For the data below, retype word for word the lines from the one containing "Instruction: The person" through the one containing "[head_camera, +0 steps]"; drop the pictures.

Items from a dataset
= = = = = = =

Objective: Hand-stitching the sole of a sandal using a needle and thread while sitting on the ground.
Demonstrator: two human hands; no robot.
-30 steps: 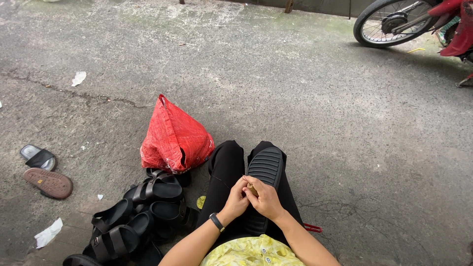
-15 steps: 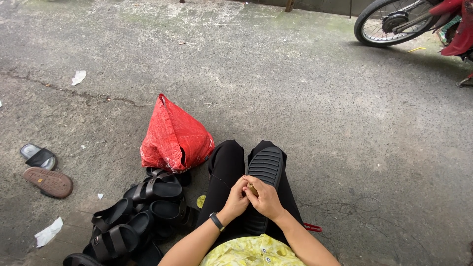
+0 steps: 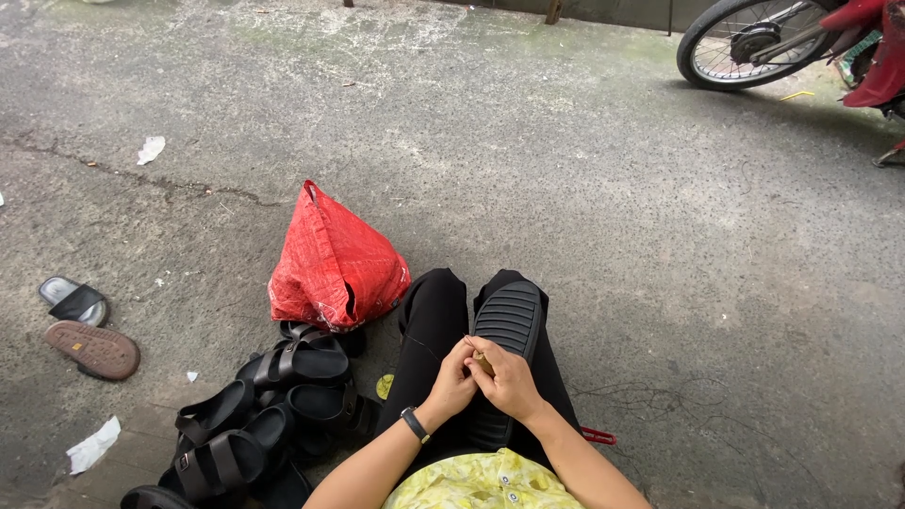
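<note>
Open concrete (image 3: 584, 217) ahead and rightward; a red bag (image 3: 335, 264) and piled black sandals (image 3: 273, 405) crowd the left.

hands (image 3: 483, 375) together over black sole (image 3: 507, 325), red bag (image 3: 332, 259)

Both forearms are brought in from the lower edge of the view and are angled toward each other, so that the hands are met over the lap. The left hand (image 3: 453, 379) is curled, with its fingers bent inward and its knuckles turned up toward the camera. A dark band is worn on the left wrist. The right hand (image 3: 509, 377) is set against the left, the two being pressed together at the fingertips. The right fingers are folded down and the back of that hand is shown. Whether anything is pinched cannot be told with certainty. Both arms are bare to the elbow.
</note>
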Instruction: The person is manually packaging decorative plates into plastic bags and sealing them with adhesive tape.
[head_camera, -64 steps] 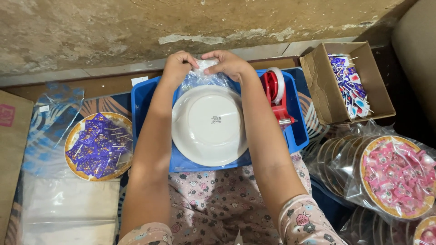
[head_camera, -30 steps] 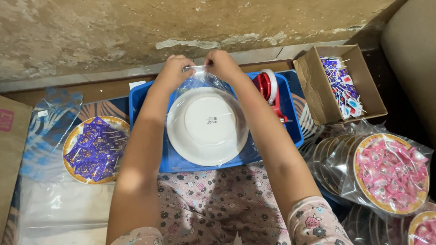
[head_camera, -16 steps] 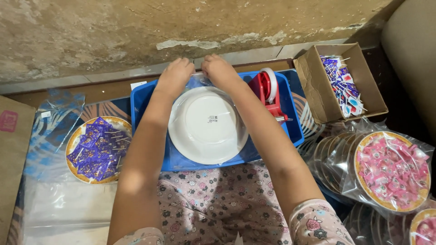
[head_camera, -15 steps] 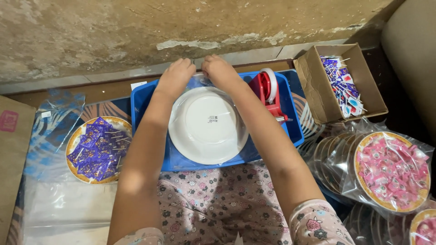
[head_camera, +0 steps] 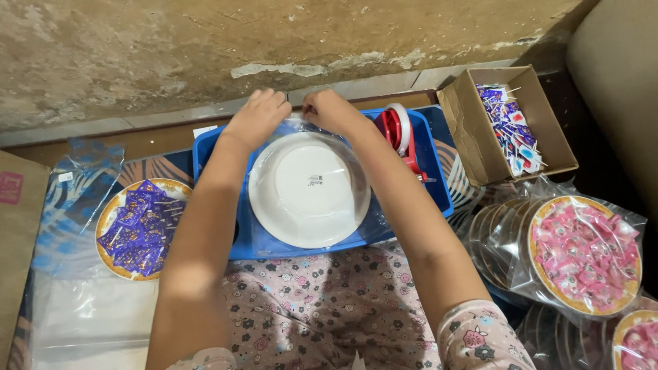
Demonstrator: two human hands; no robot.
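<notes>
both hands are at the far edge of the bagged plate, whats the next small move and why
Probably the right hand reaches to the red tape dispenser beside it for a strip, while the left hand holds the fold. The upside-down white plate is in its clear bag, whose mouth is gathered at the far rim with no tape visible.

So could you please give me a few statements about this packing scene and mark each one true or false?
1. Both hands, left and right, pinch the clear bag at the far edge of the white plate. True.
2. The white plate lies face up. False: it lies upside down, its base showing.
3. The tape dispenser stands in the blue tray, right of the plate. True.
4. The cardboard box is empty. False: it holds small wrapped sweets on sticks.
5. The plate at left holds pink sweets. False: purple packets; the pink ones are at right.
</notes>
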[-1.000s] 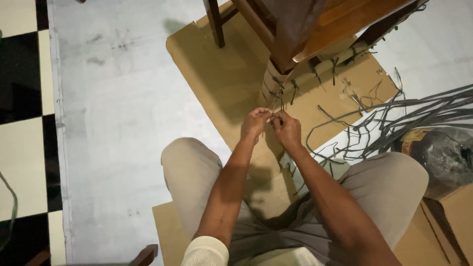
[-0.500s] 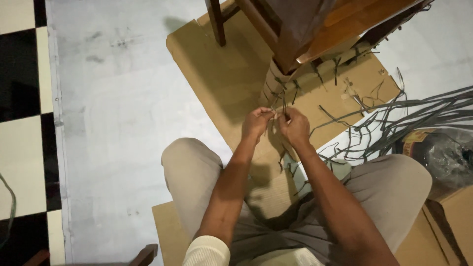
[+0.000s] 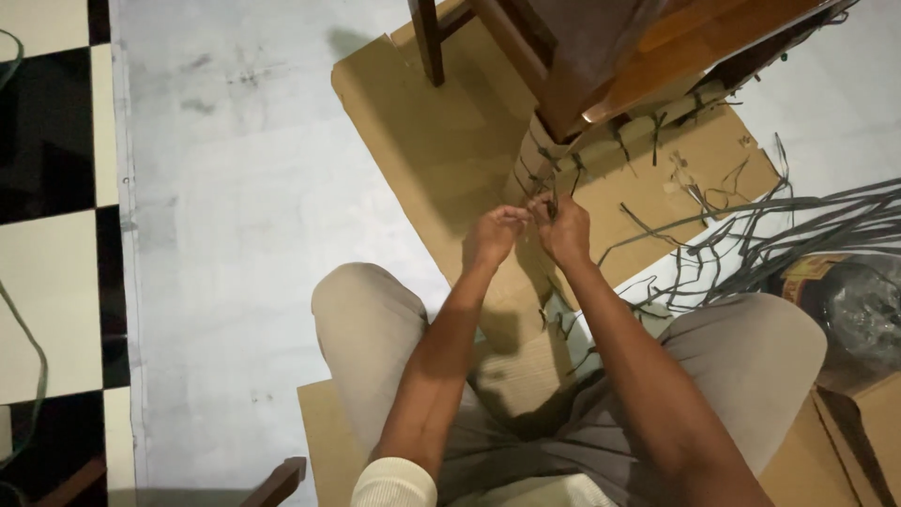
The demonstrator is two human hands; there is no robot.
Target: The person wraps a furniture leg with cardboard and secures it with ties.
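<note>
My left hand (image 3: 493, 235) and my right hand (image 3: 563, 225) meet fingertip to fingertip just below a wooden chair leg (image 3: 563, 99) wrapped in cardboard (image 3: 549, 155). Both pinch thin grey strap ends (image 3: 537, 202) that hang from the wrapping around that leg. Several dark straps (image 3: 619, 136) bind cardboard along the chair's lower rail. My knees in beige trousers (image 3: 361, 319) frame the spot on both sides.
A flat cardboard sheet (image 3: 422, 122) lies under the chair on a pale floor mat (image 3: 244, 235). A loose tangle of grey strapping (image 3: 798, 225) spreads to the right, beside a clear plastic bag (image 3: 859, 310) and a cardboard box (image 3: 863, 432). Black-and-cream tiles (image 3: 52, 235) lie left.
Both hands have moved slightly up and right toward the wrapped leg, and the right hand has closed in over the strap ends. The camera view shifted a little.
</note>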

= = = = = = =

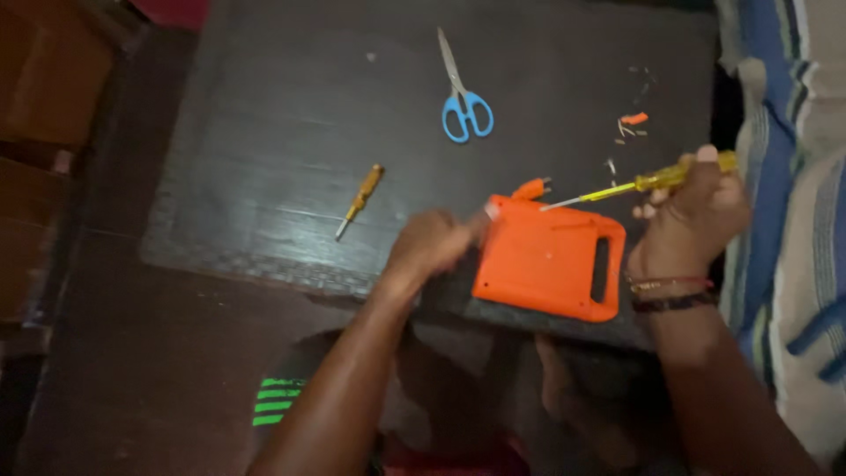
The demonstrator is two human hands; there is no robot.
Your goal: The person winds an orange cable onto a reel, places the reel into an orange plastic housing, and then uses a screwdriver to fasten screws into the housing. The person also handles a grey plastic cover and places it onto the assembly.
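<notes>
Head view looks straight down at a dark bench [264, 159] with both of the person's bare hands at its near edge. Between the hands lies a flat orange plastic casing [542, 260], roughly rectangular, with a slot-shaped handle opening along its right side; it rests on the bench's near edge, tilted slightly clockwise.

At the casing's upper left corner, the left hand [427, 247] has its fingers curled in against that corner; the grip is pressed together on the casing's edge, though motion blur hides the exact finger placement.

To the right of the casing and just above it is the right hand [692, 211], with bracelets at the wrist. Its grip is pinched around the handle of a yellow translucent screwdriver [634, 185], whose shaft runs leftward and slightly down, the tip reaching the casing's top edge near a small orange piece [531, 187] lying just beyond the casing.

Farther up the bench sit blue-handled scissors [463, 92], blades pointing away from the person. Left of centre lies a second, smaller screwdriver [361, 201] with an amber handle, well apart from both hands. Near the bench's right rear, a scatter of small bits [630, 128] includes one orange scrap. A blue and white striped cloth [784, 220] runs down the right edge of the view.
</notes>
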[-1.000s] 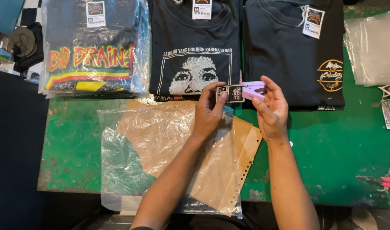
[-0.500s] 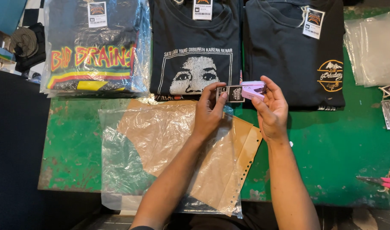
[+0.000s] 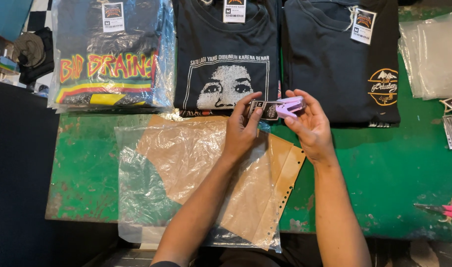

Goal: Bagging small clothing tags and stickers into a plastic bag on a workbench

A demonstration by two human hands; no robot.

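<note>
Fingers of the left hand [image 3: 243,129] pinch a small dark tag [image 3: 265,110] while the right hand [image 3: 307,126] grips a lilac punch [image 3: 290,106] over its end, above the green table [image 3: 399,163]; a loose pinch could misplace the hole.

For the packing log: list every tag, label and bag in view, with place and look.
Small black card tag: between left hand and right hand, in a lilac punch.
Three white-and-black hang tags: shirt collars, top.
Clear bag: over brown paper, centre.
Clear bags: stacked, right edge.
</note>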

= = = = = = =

**Solution to this problem**
Instruction: The person is manually packaging decorative plates into plastic bags and sealing them with adhesive tape.
[head_camera, -64 steps] 
[head_camera, -30 steps] 
[head_camera, -16 steps] 
[head_camera, -15 steps] 
[head_camera, +0 steps] 

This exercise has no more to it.